*Problem description*: Return the full listing unchanged, apart from leaving out its images.

*Material provided*:
○ ○ ○ ○ ○ ○ ○

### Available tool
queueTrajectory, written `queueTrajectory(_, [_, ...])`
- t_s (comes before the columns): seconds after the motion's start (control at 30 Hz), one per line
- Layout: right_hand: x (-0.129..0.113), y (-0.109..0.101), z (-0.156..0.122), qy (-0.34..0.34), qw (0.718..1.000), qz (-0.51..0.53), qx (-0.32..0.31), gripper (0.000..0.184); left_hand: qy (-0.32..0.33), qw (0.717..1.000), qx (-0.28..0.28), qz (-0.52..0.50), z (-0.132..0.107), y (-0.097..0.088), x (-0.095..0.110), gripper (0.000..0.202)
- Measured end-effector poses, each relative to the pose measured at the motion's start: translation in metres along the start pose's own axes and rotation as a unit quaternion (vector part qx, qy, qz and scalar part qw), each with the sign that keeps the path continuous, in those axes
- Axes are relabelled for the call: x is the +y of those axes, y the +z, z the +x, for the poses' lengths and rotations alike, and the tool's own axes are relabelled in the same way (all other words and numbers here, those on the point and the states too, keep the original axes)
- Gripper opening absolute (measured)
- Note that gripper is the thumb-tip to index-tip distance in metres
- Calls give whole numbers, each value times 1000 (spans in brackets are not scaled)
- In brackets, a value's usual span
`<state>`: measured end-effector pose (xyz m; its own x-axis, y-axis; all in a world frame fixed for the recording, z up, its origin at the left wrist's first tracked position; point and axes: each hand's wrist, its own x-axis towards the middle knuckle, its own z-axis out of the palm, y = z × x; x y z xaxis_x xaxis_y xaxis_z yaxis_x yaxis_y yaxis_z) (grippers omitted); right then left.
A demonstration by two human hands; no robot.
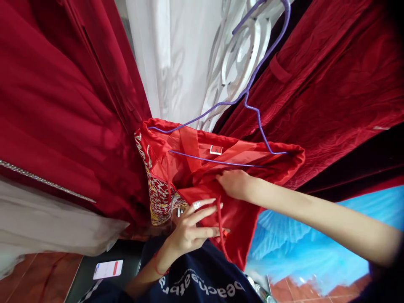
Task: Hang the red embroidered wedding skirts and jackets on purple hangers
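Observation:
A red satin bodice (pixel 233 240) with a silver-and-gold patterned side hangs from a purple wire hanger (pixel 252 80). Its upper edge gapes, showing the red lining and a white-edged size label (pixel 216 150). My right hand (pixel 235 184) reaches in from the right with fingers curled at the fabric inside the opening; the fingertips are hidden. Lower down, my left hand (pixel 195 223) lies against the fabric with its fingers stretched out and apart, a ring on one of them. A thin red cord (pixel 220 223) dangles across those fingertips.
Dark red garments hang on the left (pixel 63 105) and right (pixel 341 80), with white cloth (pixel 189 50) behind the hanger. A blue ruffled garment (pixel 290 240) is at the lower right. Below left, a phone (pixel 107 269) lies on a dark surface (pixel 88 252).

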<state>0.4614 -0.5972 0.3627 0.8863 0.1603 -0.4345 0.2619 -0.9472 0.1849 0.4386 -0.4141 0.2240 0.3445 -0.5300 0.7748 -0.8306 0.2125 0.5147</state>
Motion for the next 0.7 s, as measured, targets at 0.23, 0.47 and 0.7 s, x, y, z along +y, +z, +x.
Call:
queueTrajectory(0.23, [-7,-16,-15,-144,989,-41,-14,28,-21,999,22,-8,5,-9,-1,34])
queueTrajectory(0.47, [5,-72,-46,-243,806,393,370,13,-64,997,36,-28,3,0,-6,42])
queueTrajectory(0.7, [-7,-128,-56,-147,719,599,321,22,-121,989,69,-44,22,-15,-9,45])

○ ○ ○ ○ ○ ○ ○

*Answer area*:
### Available tool
queueTrajectory, written `queueTrajectory(_, [_, ...])`
- t_s (comes before the columns): seconds after the motion's start (control at 30 Hz), one per line
- Layout: right_hand: x (-0.129..0.113), y (-0.109..0.101), z (-0.156..0.122), qy (-0.34..0.34), qw (0.718..1.000), qz (-0.51..0.53), qx (-0.32..0.31), gripper (0.000..0.184); left_hand: qy (-0.32..0.33), qw (0.717..1.000), qx (-0.28..0.28), qz (-0.52..0.50), z (-0.132..0.107), y (-0.097..0.088), x (-0.095..0.110), gripper (0.000..0.202)
- Measured end-effector poses, each relative to the pose measured at the motion's start: translation in metres along the start pose's own axes and rotation as a unit quaternion (vector part qx, qy, qz and scalar part qw), each with the sign that keeps the path continuous, in those axes
- Axes are relabelled for the call: x is the +y of those axes, y the +z, z the +x, for the poses' lengths and rotations alike, and the tool's own axes are relabelled in the same way (all other words and numbers here, those on the point and the states too, keep the original axes)
- Gripper opening absolute (measured)
- Note that gripper is the thumb-tip to index-tip distance in metres
- Calls give whole numbers, each value times 1000 (spans in brackets are not scaled)
- In brackets, a value's usual span
`<state>`: measured end-effector pose (xyz m; its own x-axis, y-axis; all in a world frame fixed for the recording, z up, its origin at the left wrist's first tracked position; point and axes: each hand's wrist, its own x-axis towards the middle knuckle, its own z-axis out of the palm, y = z × x; x y z xaxis_x xaxis_y xaxis_z yaxis_x yaxis_y yaxis_z) (grippers omitted); right then left.
A demonstration by two human hands; no robot.
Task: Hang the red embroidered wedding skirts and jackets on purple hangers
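Observation:
A red satin bodice (pixel 233 240) with a silver-and-gold patterned side hangs from a purple wire hanger (pixel 252 80). Its upper edge gapes, showing the red lining and a white-edged size label (pixel 216 150). My right hand (pixel 235 184) reaches in from the right with fingers curled at the fabric inside the opening; the fingertips are hidden. Lower down, my left hand (pixel 195 223) lies against the fabric with its fingers stretched out and apart, a ring on one of them. A thin red cord (pixel 220 223) dangles across those fingertips.
Dark red garments hang on the left (pixel 63 105) and right (pixel 341 80), with white cloth (pixel 189 50) behind the hanger. A blue ruffled garment (pixel 290 240) is at the lower right. Below left, a phone (pixel 107 269) lies on a dark surface (pixel 88 252).
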
<state>0.4614 -0.5972 0.3627 0.8863 0.1603 -0.4345 0.2619 -0.9472 0.1849 0.4386 -0.4141 0.2240 0.3445 -0.5300 0.7748 -0.8306 0.2125 0.5147</state>
Motion for the next 0.7 s, as measured, targets at 0.23, 0.47 and 0.7 s, x, y, z along +y, +z, +x.
Call:
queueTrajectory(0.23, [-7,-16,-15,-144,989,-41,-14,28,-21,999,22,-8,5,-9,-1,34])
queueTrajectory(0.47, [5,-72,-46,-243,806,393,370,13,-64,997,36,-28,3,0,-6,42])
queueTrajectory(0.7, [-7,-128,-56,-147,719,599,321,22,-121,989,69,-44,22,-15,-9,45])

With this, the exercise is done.